**Description of the task**. Reproduce the data exactly; no word may be added or dropped.

**The data**.
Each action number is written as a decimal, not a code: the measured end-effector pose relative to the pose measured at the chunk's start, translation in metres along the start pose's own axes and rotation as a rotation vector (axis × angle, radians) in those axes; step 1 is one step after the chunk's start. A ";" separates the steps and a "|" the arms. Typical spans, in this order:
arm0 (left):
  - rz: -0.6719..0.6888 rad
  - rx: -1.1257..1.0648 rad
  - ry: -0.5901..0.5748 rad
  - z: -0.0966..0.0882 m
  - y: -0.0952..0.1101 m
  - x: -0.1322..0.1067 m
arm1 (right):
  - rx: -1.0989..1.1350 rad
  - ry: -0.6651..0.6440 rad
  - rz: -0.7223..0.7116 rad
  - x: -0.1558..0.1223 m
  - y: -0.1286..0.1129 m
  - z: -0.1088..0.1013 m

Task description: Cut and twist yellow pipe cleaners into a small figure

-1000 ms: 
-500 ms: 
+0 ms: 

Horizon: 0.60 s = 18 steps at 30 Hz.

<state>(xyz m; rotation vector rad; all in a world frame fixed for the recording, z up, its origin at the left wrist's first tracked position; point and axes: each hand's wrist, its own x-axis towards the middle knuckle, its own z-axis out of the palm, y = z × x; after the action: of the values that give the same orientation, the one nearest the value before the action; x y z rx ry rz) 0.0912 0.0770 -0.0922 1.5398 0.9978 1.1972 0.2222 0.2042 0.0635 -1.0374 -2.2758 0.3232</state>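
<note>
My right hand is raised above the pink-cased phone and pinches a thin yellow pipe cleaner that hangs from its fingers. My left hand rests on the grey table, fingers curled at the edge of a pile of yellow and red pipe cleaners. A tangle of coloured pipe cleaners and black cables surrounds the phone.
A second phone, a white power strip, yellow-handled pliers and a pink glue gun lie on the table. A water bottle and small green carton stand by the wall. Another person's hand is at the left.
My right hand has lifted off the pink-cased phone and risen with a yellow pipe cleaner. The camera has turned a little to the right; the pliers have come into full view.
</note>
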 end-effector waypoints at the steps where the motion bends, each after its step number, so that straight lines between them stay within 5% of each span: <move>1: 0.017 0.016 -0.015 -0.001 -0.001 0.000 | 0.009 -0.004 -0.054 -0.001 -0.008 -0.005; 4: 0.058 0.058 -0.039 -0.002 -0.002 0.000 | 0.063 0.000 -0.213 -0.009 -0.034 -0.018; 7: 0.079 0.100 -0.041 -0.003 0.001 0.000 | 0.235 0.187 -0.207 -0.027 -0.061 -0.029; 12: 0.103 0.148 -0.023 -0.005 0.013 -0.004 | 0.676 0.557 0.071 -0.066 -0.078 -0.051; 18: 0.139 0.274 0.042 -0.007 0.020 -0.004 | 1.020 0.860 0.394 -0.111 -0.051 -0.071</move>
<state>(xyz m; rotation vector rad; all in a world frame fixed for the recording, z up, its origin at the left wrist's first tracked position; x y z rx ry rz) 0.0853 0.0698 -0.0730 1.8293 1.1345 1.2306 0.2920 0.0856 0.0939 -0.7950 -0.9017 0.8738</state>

**Result**.
Each action number is written as a decimal, not a code: the measured end-effector pose relative to the pose measured at the chunk's start, translation in metres along the start pose's own axes and rotation as a rotation vector (axis × angle, radians) in those axes; step 1 is one step after the chunk's start. A ";" separates the steps and a "|" the arms. Typical spans, in this order:
arm0 (left):
  - rz: -0.6719..0.6888 rad
  - rx: -1.1257..1.0648 rad
  - ry: -0.5901..0.5748 rad
  - z: -0.0966..0.0882 m
  - y: -0.0952..0.1101 m
  - x: -0.1322..0.1067 m
arm1 (right):
  - rx: -1.0989..1.1350 rad
  - ry: -0.6651..0.6440 rad
  - rz: -0.7223..0.7116 rad
  - x: -0.1558..0.1223 m
  - y: -0.1286..0.1129 m
  - z: -0.1088..0.1013 m

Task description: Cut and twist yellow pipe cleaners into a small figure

-1000 ms: 
-500 ms: 
+0 ms: 

Horizon: 0.60 s = 18 steps at 30 Hz.

<state>(xyz m; rotation vector rad; all in a world frame fixed for the recording, z up, its origin at the left wrist's first tracked position; point and axes: each hand's wrist, its own x-axis towards the middle knuckle, its own z-axis out of the palm, y = z × x; after the action: of the values that give the same orientation, the one nearest the value before the action; x y z rx ry rz) 0.0912 0.0770 -0.0922 1.5398 0.9978 1.1972 0.2222 0.2042 0.0635 -1.0374 -2.2758 0.3232</state>
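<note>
My right hand is raised above the pink-cased phone and pinches a thin yellow pipe cleaner that hangs from its fingers. My left hand rests on the grey table, fingers curled at the edge of a pile of yellow and red pipe cleaners. A tangle of coloured pipe cleaners and black cables surrounds the phone.
A second phone, a white power strip, yellow-handled pliers and a pink glue gun lie on the table. A water bottle and small green carton stand by the wall. Another person's hand is at the left.
My right hand has lifted off the pink-cased phone and risen with a yellow pipe cleaner. The camera has turned a little to the right; the pliers have come into full view.
</note>
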 end-effector waypoints at the steps where the motion bends, each after its step number, so that straight lines between them stay within 5% of each span: <move>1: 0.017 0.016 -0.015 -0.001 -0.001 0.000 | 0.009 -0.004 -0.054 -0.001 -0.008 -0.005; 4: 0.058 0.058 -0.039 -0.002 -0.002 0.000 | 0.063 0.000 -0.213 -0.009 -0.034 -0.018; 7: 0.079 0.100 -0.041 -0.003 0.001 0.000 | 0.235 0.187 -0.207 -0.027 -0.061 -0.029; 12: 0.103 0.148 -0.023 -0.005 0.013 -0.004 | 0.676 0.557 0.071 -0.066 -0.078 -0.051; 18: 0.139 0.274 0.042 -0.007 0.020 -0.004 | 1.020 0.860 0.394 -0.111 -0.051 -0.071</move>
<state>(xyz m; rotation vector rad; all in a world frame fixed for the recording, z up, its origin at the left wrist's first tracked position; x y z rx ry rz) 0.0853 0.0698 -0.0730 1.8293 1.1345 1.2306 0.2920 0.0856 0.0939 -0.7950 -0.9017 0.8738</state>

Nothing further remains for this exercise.